Well, before we get into that, a reminder: the next Character Chat happens 2 p.m. EST this Saturday, Jan. 30. The very chatty Chevenga -- or should I say, Virani-e -- will be there, with his reflections on asa kraiya.

My writing plans: I've got into a two-project per weekday habit and at least some of my readers have as well, but since that was putting me on the edge of burnout, what I plan to do is post The Philosopher in Arms alone, at least until I get the new site truly up to speed. I might also devote some serious weblit time to publicity and advertising, to grow my readership.

After some discussion with Shirley, I think my next project will be a collaboration with her. It's a book we conceived years ago and have partially written. Start date TBA... not to worry, we'll generate enough hoopla that you'll know. We will locate it on the new site. Here is the blurb.


~:~

THE GAMES

A weblit novel by Karen Wehrstein and Shirley Meier


There’s only one way to get into the greatest school of generalship in the Fifth Millennium world…


TASERA KRIL

Her blood-mother died by her own hand. At heart, she feels she has a brilliant strategic mind, but her shadow-mother and her two shadow-sibs laugh at her ambitions and say she’s only good for farm-work.
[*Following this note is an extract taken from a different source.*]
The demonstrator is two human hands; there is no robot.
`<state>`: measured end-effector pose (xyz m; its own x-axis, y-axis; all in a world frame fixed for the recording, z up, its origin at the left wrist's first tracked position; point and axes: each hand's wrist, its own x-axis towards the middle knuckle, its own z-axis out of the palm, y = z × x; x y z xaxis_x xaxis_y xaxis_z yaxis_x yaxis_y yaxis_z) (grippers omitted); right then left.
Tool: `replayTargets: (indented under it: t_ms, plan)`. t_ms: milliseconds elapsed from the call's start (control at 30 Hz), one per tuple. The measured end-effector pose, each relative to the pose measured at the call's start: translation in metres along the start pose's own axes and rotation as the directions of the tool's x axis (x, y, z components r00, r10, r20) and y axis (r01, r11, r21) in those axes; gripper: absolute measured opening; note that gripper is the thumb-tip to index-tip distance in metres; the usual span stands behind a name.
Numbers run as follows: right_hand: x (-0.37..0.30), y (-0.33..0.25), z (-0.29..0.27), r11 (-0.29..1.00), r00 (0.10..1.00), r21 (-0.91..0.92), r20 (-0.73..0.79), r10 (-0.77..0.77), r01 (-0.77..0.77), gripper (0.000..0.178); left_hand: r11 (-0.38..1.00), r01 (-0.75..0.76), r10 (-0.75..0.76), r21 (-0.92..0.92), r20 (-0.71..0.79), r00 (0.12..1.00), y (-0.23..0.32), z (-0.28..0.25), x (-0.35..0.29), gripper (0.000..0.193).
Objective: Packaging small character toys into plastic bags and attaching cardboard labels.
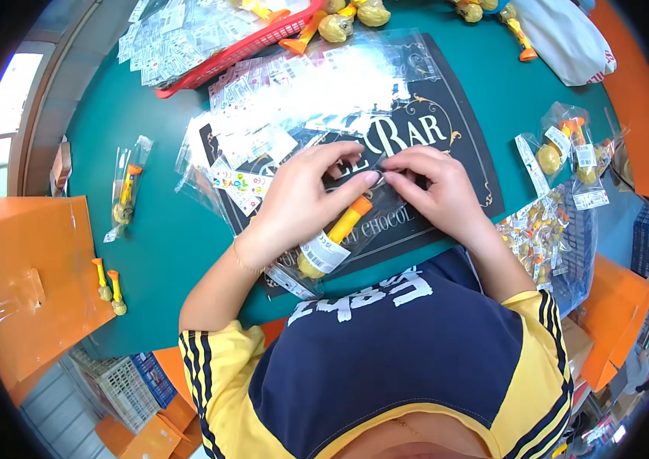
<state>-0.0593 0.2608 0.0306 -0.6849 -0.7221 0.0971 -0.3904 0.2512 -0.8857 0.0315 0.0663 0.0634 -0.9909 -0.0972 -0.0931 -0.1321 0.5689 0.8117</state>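
Note:
My left hand (313,187) and my right hand (435,187) meet over a dark printed mat, thumbs and fingers pinched on the open-end edge of a clear plastic bag. Inside this bag lies a small toy (349,220) with an orange-and-yellow handle and a rounded yellow end, slanting toward my body. A white label (324,254) with a barcode wraps across its lower part. Just beyond my left hand spread flat clear bags with white printed cards (263,145). The exact fold of plastic between my fingertips is too small to make out.
A red basket (240,57) of printed bags stands at the far left, loose yellow toys (336,27) beside it. Bagged toys (125,187) lie at left and right. A clear bin (577,245) of filled bags stands right of the green table (164,229).

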Motion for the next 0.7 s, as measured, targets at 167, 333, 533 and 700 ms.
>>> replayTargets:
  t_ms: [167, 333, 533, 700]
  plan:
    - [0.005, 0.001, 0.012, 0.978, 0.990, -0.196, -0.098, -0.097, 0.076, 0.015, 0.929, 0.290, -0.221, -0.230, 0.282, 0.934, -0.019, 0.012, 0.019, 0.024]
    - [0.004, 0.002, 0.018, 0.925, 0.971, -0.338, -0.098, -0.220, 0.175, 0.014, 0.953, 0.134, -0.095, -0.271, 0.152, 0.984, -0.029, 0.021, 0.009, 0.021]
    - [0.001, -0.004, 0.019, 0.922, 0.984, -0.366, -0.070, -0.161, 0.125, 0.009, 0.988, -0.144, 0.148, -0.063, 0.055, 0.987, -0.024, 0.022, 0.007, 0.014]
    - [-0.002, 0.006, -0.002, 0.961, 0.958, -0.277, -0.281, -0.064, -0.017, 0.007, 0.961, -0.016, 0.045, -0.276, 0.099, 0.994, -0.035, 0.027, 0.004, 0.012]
If she goes back home a loser, it’ll be the final proof that she has no talent, only pretensions.


ELERA SHAE-TYEBA

He was working his way up the ranks of the Yeoli army quickly, until he got busted down as a result of his own obsessive envy. “A fine commander,” his military record reads, “as long as he doesn’t have Fourth Chevenga Shae-Arano-e under his command.” As if that could ever happen.
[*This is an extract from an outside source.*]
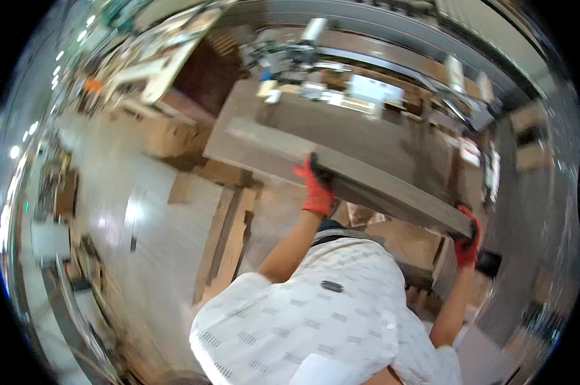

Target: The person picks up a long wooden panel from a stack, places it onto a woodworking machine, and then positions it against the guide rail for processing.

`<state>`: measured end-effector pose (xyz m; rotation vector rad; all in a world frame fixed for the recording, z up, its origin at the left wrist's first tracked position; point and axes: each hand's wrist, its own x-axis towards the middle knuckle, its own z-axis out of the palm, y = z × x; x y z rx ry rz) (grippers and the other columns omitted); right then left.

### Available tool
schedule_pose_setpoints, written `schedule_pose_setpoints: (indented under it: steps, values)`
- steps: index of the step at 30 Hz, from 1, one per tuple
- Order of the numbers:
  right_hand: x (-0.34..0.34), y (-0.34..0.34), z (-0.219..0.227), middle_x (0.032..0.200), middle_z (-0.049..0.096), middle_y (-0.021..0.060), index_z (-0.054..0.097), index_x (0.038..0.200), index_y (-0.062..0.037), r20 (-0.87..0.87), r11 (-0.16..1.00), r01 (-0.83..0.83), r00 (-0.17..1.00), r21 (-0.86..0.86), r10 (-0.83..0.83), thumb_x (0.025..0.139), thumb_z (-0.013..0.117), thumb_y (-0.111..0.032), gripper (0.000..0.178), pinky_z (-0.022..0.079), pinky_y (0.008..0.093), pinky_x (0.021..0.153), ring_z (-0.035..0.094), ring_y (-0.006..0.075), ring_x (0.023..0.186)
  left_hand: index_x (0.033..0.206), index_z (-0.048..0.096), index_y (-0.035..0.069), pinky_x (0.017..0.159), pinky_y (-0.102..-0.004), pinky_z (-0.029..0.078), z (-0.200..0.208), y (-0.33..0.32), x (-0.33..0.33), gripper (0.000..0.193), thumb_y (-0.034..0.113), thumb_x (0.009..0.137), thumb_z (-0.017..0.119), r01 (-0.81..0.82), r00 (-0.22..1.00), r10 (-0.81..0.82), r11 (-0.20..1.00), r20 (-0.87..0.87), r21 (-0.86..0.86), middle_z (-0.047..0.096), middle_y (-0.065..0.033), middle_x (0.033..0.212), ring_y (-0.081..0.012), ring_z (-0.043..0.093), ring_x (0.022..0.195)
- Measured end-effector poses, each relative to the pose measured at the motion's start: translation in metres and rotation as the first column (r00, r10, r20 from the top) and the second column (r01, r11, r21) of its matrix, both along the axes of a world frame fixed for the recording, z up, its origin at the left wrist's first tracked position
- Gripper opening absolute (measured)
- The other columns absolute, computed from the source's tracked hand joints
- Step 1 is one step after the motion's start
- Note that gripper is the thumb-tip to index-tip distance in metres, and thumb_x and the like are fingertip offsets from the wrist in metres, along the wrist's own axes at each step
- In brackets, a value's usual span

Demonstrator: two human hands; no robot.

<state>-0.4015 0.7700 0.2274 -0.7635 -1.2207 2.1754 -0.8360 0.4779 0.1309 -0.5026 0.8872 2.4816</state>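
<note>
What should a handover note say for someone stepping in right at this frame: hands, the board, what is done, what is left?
Left hand, in a red glove, grips the near edge of the long grey board about midway along it.
Right hand, also red-gloved, is closed around the board's right-hand corner.
The board is held up off the floor in front of the person's white patterned shirt, tilted across the view.
Below lie flat cardboard and wood pieces on the pale floor; a cluttered workbench stands behind.
Done: board lifted and carried in both hands.
Left: it is not yet set down anywhere.
</note>
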Motion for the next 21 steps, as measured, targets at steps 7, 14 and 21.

Guess who decides, on a whim, to show up.


TORAS MENEKEN

Forbidden by Arkan law to command more than a hundred fellow solas for most of his career due to his caste, he is capable of much more. Now he’s free to pursue his dream of becoming a general… but he’s alone among foreigners who hate his people for what they did as conquerors.

For political reasons, this year will be his only chance.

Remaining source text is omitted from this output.